Hamstring Muscle Strain
Anyone who watches sports knows that a “pulled hamstring” is a troublesome condition for athletes. The “hamstring” is actually a group of three muscles that help to straighten (extend) the leg at the hip and bend (flex) the leg at the knee. The “pull” is a strain or tear in the muscles or tendons.
Anyone can experience this injury:
- An adolescent athlete who is still growing.
- A professional athlete involved in football, soccer, skating, or running.
- Older athletes whose exercise program is primarily walking.
- Hamstring injuries are easier to prevent than to cure. But to understand what causes a hamstring injury, you first have to know how muscles work.
How muscles work
All muscles work in pairs to perform a task. One set of muscles contracts to exert force, while the other set of muscles relaxes. The hamstring muscles, located at the back of the thigh, work with the quadriceps muscle group, in the front of the thigh. When you want to bend your leg, the hamstring muscles contract and the quadriceps muscles relax. Conversely, when you want to straighten your leg, the quadriceps muscles contract and the hamstring muscles relax.

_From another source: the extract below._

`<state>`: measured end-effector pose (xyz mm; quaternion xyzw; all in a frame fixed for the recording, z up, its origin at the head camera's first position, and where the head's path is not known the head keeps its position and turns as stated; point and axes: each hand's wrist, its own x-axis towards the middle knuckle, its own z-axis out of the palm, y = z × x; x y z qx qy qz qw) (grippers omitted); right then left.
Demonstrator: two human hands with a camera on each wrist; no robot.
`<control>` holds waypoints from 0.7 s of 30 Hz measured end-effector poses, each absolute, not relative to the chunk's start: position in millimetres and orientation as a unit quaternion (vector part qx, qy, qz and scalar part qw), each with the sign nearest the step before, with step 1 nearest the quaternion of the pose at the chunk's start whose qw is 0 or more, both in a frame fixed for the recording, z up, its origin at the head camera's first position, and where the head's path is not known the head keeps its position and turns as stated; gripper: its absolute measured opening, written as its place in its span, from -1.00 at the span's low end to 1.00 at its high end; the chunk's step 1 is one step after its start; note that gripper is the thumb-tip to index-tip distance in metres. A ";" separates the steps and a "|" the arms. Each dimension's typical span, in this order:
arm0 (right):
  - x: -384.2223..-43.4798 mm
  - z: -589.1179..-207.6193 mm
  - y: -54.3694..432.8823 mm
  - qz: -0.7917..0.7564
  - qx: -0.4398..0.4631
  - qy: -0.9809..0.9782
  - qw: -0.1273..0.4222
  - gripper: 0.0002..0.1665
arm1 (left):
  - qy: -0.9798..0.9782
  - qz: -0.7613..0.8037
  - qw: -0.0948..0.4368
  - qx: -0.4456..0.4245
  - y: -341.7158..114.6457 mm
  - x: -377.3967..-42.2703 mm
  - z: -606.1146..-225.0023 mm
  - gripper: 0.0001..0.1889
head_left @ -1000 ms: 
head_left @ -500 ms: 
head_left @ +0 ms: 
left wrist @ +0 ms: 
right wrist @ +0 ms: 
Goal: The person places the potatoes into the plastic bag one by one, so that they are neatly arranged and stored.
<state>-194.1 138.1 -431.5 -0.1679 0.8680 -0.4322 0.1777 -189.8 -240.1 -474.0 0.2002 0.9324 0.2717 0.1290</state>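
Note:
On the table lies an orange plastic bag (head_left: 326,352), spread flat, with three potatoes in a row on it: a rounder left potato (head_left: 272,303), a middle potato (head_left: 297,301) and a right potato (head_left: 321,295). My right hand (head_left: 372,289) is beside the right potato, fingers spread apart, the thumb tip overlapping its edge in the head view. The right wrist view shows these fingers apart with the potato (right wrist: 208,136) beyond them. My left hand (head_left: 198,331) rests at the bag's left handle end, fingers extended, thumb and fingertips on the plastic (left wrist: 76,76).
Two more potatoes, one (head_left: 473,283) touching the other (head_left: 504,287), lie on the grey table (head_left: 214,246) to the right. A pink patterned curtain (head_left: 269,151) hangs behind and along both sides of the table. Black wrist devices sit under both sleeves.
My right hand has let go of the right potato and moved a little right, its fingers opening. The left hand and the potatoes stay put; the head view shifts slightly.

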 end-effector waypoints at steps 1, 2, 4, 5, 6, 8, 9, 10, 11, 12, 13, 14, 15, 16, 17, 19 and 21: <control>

If one muscle group is considerably stronger than its opposing muscle group, the imbalance can lead to a strain. This frequently happens with the hamstring muscles. The quadriceps muscles are usually much more powerful, so the hamstring may become fatigued faster than the quadriceps. A fatigued muscle cannot relax as easily when its opposite muscle contracts, leading to strains.
Strains and tears
Muscle strains are overuse injuries that result when the muscle is stretched without being properly warmed up. It’s like pulling a rubber band too long. Eventually, the rubber band will either lose its shape or tear apart. The same options apply to muscles.
In young people, a different dynamic applies. Bones and muscles do not grow at the same speed. If the youth is experiencing a growth spurt, the bones may grow faster than the muscles. The growing bone pulls the muscle tight, and a sudden jump, stretch or impact can tear the muscle away from its connection to the bone.
Often the muscle pulls a piece of bone with it, an injury called an avulsion. If the hamstring tears near the hip, where it attaches to the pelvis, it may pull a piece of the lower part of the hip (ischium) away. This is a serious injury that may require surgery to reattach the muscle.
Recognizing hamstring injury
An injury to the hamstring is usually readily apparent.
- Mild strains may involve a simple tightening of the muscle that you can feel.
- More severe injuries may result in a sharp pain in the back of the thigh, usually in full stride.
- A rupture or tear may leave you unable to stand or walk. The muscle may be tender to the touch, and it may be painful to stretch your leg. Within a few days after a tear, the area may appear very bruised.
Treating hamstring injury
Remember RICE, and you will know the immediate treatment protocol for many sports-related injuries, including hamstring pulls or strains.
- Rest the affect area.
- Ice the injury.
- Compress the injury (Apply a bandage or other compressive device)
- Elevate the injury
- If the muscle is completely torn, surgery may be necessary to repair and reattach it. No treatment is complete without proper rehabilitation to strengthen and stretch the muscle.
Preventing hamstring injury
The best way to prevent a hamstring injury is to stretch, both before and after an activity. Weak or tight hamstrings can contribute to low back pain, so doing exercises to strengthen and stretch the hamstrings may also reduce your risk of low back pain.
Sit down and straighten your left leg. The sole of your right foot should rest next to the inside of your straightened leg. Lean slightly forward and touch your foot with your fingers. Keep your left foot upright with the ankle and toes relaxed. Hold for 30 seconds. Repeat with right leg.